Managing director and founder, Roy Pater, told ARN ThinkGrid had a local presence and datacentre, along with a strong partner focus. The distributor recently signed its first agreement with security vendor, Seccom Global.
“The other reason we chose them was because their backend systems for billing and provisioning were highly automated,” Pater said. “It puts the billing and provisioning in the hands of resellers, us as the distributor and the customer. There was choice as to who could handle billing and provisioning.”
Infraserve will work with Thinkgrid’s master distributor Vadis Systems to continue to grow the vendor’s Australian base in the cloud services market.

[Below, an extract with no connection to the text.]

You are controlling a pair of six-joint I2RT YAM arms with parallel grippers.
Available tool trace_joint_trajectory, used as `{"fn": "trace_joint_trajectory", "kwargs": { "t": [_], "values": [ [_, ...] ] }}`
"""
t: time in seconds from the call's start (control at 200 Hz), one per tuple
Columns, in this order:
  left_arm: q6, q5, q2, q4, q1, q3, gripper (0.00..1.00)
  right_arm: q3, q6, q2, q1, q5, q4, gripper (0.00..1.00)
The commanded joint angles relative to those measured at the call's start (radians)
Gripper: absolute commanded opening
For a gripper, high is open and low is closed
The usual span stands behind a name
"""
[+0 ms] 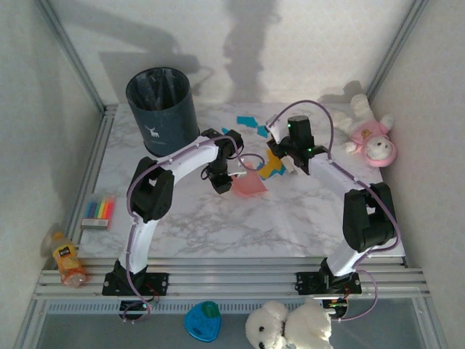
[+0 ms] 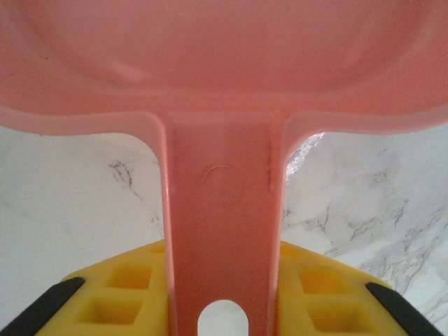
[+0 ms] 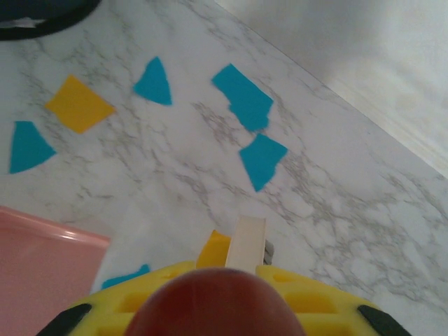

“Our value with resellers is that we’ll give them full training, all the marketing material they need to sell it and we also give them a billing and provisioning engine,” he said. “There’s enough for resellers to do get their head around the cloud. Once we do that we’ll get into the next realm of getting into rebates and other incentives going. We want to focus on helping resellers get their business into the cloud as quickly as possible. Pater said it would target the 5–500 user market. Through providing a billing and provisioning platform, resellers can offer customers a fully scalable range of IT services such as hosted virtual desktops, exchange and communications, VoIP, Software-as-a-Service (SaaS), virtual server infrastructure and cloud storage on a ‘pay monthly’ basis without long term onerous contracts, he said.
“Resellers have a prime opportunity to capitalise on this trend [cloud computing], but they must move quickly to defend their business from other vendors such as the telcos and hosting companies who are moving rapidly into cloud computing.”
Pater said he was in discussions with high-end cloud storage vendors and monitoring providers as well. ThinkGrid CEO, Rob Lovell, said businesses often underestimated the sheer scale of investment needed to build and run cloud computing infrastructures.
“Bringing together a range of technologies to create a highly-scalable cloud platform is difficult enough, let alone adding the billing and provisioning engine that ensures customers can flick a switch, scale up or down services and pay for them as needed,” Lovell said. “You’ve then got to employ the type of expertise that can make sure this vast infrastructure stays up and running. Get any of this wrong and you’ll be out of the cloud business almost as soon as you’ve entered it.”